• [Directions]
Which of the lines in the listing that follows hold "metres"? Pull each one out.

• [Data below]
■ ■ ■ ■

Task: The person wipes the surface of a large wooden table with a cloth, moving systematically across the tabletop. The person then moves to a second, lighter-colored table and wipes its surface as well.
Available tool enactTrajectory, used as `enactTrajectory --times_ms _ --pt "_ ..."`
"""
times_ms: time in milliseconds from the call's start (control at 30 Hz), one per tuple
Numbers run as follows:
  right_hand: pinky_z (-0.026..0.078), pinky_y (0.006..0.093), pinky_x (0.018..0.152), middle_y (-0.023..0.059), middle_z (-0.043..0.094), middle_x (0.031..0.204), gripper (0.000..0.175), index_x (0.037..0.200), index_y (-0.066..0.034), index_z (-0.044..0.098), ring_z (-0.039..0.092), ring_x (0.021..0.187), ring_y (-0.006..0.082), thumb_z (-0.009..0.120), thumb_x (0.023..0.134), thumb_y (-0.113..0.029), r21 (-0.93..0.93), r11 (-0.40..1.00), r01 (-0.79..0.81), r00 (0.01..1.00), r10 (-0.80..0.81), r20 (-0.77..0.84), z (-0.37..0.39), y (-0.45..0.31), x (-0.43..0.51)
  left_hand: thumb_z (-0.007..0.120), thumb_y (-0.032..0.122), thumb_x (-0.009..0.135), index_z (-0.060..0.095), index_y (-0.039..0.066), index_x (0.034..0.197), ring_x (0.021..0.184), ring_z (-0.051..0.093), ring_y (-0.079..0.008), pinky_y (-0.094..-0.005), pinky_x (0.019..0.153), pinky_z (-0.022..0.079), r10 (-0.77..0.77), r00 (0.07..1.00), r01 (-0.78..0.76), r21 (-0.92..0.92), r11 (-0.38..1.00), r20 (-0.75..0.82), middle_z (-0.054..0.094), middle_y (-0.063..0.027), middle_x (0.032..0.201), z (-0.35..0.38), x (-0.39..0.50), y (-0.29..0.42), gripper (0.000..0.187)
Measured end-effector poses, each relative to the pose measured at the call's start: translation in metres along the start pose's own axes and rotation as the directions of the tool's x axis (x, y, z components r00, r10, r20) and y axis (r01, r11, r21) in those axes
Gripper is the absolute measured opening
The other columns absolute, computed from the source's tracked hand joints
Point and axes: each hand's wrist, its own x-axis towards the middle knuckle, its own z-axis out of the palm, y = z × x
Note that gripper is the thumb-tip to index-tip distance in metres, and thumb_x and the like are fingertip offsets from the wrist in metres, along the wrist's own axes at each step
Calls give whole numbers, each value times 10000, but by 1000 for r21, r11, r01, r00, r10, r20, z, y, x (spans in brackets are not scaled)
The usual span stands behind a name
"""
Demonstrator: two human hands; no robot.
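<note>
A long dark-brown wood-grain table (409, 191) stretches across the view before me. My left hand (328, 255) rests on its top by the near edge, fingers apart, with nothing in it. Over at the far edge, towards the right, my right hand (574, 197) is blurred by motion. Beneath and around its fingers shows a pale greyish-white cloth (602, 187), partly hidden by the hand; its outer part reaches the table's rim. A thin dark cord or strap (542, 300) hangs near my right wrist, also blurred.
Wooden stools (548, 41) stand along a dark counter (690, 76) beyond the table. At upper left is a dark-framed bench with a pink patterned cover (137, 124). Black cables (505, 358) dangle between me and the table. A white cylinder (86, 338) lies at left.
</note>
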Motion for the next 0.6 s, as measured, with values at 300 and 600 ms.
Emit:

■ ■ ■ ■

• [Exercise output]
Measured end-effector poses, each relative to the pose measured at the call's start: translation in metres along the start pose's own axes and rotation as the directions of the tool's x axis (x, y, z components r00, r10, r20) and y axis (r01, r11, r21) in those axes
Note that gripper is the thumb-tip to index-tip distance in metres, and thumb_x and the like are fingertip offsets from the wrist in metres, along the wrist's own axes at each step

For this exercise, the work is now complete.